The output is the lines below from the one with "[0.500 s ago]" through the one with "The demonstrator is", both included, printed exactly and with no other line.

START DATA LISTING

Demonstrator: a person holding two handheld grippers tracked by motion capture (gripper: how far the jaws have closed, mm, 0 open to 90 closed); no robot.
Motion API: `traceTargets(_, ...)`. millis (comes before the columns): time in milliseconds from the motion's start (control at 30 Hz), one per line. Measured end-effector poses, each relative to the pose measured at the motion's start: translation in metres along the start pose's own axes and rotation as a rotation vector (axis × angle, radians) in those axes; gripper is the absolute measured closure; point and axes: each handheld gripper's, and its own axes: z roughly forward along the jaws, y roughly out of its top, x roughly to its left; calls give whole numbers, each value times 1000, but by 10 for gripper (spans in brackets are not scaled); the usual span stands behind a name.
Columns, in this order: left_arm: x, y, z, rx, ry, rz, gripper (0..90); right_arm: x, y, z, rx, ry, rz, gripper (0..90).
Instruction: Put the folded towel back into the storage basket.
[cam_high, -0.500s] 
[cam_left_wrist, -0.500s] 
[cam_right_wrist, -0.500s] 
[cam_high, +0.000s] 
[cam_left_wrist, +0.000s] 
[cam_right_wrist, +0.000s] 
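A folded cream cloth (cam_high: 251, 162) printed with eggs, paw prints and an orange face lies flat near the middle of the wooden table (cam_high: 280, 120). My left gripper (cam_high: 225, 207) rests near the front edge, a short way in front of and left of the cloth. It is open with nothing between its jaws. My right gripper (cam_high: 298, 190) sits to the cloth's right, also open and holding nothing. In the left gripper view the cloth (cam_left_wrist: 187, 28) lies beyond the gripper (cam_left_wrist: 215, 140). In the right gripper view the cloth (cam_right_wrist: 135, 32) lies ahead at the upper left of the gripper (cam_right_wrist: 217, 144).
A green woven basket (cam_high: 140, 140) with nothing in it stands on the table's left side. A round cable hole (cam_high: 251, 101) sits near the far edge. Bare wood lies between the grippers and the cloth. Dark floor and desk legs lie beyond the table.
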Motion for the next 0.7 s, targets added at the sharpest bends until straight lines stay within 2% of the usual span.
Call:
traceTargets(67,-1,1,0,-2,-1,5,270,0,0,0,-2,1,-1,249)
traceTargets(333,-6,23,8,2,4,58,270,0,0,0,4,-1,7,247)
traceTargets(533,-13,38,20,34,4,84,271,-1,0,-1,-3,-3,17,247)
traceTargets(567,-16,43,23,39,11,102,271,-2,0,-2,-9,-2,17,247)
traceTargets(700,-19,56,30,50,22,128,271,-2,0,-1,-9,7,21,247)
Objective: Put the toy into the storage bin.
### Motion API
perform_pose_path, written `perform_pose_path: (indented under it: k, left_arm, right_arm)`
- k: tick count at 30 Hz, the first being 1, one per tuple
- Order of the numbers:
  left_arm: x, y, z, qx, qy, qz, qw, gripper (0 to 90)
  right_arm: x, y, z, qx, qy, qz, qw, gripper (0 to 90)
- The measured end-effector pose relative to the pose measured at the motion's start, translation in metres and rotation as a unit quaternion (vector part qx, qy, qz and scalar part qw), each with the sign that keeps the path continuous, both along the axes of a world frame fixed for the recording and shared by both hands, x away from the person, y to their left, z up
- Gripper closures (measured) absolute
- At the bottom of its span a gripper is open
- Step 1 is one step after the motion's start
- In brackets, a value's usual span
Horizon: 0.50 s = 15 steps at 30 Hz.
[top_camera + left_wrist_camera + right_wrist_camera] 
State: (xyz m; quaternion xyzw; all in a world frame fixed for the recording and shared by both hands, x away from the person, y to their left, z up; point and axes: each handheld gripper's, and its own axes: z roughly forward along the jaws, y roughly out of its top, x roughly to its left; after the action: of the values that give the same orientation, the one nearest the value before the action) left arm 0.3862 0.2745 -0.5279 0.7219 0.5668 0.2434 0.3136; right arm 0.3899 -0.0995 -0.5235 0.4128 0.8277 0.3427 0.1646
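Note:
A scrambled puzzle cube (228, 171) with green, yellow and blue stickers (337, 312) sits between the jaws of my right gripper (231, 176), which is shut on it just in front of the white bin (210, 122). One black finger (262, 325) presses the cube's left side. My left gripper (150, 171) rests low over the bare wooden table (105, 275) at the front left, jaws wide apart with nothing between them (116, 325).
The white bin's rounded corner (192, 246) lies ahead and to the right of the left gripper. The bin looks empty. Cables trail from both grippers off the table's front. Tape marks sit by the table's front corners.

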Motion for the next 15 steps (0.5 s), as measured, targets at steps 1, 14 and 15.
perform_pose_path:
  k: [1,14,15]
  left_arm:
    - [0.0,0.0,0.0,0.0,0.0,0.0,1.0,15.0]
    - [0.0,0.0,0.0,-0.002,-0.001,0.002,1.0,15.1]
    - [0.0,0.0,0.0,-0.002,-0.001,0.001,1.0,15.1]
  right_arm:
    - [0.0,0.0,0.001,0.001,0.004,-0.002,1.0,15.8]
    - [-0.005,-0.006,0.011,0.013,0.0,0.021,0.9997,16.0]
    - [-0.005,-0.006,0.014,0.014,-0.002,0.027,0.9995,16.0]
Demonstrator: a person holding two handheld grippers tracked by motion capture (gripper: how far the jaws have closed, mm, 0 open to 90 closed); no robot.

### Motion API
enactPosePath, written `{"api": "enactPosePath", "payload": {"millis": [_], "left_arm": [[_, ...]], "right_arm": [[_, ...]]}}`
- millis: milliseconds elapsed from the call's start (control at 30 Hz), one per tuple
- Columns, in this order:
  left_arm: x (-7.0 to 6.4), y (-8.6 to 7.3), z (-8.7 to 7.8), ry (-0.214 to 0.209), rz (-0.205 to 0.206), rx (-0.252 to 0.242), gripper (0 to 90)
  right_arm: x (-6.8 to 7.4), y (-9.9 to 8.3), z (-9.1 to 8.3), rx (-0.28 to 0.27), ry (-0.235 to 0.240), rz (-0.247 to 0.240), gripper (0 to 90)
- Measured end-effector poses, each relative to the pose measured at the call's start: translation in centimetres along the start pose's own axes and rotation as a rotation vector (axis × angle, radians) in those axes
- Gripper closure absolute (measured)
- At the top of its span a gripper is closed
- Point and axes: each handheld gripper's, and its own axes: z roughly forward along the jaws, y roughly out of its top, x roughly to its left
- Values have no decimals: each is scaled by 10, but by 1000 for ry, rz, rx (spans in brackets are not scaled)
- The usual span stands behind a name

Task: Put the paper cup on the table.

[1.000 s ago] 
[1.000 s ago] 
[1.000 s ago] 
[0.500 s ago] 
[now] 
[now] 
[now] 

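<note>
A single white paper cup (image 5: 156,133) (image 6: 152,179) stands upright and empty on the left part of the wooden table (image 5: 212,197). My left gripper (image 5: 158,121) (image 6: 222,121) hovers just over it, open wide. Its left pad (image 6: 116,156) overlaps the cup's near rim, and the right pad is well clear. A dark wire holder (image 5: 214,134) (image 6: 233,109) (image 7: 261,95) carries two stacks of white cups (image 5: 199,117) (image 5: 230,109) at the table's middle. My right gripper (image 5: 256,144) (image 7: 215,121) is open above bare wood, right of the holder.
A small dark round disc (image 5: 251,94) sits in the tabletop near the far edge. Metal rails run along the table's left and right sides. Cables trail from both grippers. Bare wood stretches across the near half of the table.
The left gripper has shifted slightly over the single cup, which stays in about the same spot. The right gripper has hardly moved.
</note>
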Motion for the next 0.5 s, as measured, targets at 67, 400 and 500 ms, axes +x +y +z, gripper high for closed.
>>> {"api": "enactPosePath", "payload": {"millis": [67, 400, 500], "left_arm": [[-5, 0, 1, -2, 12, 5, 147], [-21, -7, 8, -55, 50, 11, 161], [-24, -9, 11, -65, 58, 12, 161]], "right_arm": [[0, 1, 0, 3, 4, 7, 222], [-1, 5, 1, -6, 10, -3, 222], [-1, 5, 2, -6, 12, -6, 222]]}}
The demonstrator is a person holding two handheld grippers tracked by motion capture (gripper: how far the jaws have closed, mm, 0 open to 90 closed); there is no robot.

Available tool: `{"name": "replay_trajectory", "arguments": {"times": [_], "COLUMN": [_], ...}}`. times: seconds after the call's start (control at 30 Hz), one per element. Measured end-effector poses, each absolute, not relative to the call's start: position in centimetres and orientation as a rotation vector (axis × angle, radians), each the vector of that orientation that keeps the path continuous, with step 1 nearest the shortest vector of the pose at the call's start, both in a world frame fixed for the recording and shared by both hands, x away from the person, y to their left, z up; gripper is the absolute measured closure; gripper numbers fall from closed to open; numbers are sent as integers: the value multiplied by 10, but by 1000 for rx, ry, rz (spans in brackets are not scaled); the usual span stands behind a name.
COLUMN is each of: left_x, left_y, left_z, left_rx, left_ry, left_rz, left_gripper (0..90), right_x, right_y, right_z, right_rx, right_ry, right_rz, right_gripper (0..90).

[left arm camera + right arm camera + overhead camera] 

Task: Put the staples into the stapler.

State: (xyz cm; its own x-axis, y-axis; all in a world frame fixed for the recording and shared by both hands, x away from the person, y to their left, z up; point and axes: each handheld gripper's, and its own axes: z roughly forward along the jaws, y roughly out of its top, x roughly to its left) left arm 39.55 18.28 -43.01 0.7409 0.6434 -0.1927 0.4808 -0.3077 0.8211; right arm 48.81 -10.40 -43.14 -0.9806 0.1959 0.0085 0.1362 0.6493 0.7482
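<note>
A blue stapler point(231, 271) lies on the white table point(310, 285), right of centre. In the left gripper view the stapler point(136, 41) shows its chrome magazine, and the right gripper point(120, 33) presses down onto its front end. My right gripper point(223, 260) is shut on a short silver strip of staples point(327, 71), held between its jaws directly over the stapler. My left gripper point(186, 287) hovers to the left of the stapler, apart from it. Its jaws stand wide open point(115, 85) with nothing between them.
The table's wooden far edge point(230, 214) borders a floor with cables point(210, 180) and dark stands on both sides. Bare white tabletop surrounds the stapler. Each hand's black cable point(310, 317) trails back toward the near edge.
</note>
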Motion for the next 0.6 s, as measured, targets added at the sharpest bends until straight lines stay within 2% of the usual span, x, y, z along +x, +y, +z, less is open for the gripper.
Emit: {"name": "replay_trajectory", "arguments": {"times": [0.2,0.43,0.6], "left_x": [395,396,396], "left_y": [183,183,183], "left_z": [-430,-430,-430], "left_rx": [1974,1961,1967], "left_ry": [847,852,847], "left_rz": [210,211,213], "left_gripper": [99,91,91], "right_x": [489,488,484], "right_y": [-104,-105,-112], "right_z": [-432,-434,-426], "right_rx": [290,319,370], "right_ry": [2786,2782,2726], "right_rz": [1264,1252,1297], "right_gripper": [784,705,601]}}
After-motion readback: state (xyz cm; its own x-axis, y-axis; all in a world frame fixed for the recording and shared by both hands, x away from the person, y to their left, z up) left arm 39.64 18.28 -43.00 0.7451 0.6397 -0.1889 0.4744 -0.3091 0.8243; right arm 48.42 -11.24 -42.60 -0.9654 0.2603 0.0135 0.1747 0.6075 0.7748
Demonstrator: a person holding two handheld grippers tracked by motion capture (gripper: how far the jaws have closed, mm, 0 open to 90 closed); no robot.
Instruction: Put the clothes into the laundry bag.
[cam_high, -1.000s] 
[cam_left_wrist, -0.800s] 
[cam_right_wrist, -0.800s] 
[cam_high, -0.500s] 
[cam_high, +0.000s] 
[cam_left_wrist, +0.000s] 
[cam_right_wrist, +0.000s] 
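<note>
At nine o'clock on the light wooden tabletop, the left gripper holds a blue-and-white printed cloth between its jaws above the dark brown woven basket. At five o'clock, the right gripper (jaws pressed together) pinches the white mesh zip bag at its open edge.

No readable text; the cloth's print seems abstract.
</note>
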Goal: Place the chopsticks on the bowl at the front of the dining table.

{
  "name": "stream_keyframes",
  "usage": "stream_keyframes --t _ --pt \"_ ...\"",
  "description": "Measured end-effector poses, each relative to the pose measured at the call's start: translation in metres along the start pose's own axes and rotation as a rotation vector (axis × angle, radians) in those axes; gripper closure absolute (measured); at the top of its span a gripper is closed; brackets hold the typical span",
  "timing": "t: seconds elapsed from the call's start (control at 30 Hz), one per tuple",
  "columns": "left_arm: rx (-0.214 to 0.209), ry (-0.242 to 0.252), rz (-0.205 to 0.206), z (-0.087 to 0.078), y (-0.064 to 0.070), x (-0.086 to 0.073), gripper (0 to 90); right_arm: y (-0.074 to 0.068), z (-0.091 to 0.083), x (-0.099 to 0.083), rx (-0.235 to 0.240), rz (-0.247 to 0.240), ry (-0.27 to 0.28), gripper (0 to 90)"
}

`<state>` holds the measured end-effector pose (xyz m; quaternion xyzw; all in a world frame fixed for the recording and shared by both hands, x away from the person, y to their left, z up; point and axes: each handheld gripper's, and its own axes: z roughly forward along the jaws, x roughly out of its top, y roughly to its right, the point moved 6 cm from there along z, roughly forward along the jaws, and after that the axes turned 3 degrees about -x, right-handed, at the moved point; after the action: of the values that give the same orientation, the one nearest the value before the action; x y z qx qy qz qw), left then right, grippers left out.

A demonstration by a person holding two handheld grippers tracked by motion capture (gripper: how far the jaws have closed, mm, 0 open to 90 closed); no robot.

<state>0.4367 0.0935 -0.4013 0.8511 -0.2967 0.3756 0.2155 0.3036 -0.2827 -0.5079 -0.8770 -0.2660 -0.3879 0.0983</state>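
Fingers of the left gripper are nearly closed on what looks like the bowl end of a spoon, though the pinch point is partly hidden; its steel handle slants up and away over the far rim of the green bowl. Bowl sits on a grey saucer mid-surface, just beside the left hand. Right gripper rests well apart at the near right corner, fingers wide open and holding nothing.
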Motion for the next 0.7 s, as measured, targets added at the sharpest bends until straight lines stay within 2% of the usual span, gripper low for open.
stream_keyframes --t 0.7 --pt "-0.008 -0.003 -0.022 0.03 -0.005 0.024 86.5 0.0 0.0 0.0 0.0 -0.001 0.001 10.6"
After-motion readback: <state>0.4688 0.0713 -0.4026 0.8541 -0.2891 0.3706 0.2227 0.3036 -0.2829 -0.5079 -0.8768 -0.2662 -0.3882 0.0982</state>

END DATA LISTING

**REPLY:**
[0.500 s ago] 
[now] 
[now] 
[now] 

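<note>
A single white paper cup (image 5: 156,133) (image 6: 152,179) stands upright and empty on the left part of the wooden table (image 5: 212,197). My left gripper (image 5: 158,121) (image 6: 222,121) hovers just over it, open wide. Its left pad (image 6: 116,156) overlaps the cup's near rim, and the right pad is well clear. A dark wire holder (image 5: 214,134) (image 6: 233,109) (image 7: 261,95) carries two stacks of white cups (image 5: 199,117) (image 5: 230,109) at the table's middle. My right gripper (image 5: 256,144) (image 7: 215,121) is open above bare wood, right of the holder.
A small dark round disc (image 5: 251,94) sits in the tabletop near the far edge. Metal rails run along the table's left and right sides. Cables trail from both grippers. Bare wood stretches across the near half of the table.
The left gripper has shifted slightly over the single cup, which stays in about the same spot. The right gripper has hardly moved.
</note>
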Motion for the next 0.5 s, as measured, targets at 67, 400 and 500 ms, axes +x +y +z, gripper high for closed.
>>> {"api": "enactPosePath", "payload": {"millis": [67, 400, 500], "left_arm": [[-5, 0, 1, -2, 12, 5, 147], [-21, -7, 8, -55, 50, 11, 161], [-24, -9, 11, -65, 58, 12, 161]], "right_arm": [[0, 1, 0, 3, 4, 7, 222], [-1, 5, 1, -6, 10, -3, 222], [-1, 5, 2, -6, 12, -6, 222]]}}
The demonstrator is a person holding two handheld grippers tracked by motion capture (gripper: how far the jaws have closed, mm, 0 open to 90 closed); there is no robot.

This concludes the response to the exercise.